> [WHAT IS NEEDED]
Reproduce the records below exactly, but only between the lines holding "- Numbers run" and "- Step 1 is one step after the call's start", inclusive.

> [STORED DATA]
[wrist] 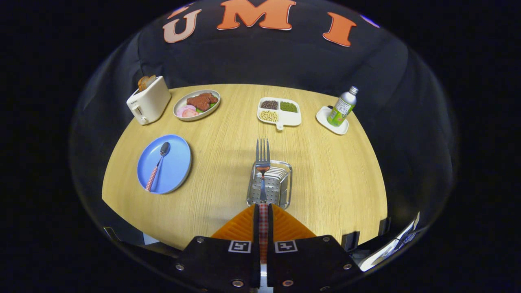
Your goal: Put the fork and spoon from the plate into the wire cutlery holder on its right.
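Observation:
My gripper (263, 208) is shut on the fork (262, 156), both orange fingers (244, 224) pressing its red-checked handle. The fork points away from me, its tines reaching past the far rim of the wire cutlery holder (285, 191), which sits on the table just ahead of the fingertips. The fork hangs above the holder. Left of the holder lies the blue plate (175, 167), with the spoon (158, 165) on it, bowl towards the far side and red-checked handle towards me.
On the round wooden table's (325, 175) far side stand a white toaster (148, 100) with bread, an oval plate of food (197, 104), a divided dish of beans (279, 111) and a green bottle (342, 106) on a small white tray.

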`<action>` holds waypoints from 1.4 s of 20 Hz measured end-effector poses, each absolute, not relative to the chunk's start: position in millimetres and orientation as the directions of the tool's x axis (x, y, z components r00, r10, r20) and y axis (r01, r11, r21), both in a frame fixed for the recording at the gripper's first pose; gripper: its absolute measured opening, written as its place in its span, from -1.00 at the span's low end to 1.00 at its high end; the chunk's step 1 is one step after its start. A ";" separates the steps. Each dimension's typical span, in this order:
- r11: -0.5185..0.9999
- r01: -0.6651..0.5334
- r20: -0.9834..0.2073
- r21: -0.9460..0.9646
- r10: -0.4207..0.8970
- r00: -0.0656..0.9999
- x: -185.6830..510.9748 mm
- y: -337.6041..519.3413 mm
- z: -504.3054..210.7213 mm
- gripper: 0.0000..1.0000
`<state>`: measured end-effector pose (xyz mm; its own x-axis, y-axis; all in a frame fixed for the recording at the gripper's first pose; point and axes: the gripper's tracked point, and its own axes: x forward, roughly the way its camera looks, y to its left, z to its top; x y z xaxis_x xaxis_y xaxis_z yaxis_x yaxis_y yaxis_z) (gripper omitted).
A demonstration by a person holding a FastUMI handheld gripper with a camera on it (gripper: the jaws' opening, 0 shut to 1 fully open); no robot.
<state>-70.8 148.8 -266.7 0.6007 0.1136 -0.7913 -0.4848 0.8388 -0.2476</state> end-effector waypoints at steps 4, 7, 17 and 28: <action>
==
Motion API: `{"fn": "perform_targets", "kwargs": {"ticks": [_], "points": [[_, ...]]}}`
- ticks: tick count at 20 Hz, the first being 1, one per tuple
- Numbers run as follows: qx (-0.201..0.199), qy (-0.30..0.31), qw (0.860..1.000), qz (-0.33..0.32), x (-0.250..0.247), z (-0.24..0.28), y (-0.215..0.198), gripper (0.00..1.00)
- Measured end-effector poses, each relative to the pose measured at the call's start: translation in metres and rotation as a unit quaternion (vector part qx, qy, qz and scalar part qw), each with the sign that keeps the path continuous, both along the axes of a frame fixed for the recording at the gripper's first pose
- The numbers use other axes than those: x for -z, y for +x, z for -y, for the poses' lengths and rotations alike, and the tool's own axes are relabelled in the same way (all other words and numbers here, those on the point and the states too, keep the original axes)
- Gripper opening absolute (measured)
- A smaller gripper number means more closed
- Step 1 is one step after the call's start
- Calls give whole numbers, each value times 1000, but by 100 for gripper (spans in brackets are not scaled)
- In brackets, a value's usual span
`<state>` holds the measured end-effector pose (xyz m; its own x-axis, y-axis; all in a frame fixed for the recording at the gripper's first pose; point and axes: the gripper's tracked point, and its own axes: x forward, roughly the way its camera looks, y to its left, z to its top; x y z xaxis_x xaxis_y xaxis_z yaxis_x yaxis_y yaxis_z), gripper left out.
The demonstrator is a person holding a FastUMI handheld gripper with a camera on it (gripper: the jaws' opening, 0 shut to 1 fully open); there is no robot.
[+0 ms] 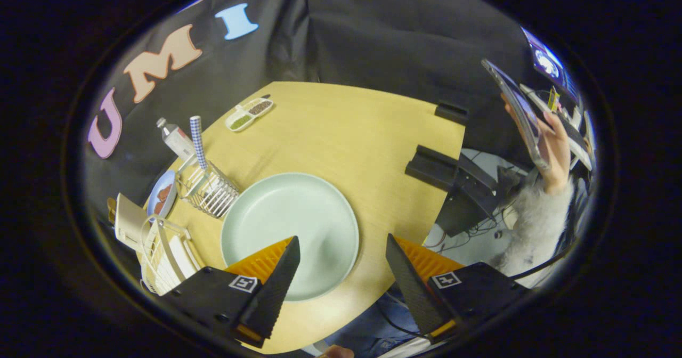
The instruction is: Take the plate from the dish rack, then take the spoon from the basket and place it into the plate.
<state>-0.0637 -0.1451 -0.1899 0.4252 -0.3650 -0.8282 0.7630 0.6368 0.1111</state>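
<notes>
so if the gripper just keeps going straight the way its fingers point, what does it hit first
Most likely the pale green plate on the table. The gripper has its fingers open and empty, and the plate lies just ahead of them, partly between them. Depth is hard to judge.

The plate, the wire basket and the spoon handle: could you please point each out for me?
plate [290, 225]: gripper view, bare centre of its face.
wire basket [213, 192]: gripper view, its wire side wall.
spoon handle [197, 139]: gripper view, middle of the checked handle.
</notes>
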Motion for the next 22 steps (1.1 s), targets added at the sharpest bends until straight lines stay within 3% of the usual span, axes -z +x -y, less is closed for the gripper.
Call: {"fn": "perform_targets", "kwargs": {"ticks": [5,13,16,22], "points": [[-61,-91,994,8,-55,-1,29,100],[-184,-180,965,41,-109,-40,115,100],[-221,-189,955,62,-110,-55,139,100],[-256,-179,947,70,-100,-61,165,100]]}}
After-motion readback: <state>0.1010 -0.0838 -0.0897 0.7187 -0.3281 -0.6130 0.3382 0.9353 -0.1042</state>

> [REPLY TO THE TASK]
- Numbers run as follows: qx (-0.201..0.199), qy (-0.30..0.31), qw (0.860..1.000), qz (-0.33..0.32), x (-0.250..0.247), z (-0.24..0.28), y (-0.215..0.198), gripper (0.00..1.00)
- Measured end-effector poses, each relative to the pose measured at the call's start: translation in metres and rotation as a unit quaternion (vector part qx, qy, qz and scalar part qw), each with the sign that keeps the path continuous, both along the axes of a frame fixed for the recording at the gripper's first pose
- The numbers use other axes than those: x for -z, y for +x, z for -y, for the poses' lengths and rotations alike, and the tool's own axes are relabelled in the same way (all other words and numbers here, those on the point and the states too, keep the original axes)
- Gripper opening absolute (measured)
- A smaller gripper number means more closed
- Step 1 is one step after the call's start

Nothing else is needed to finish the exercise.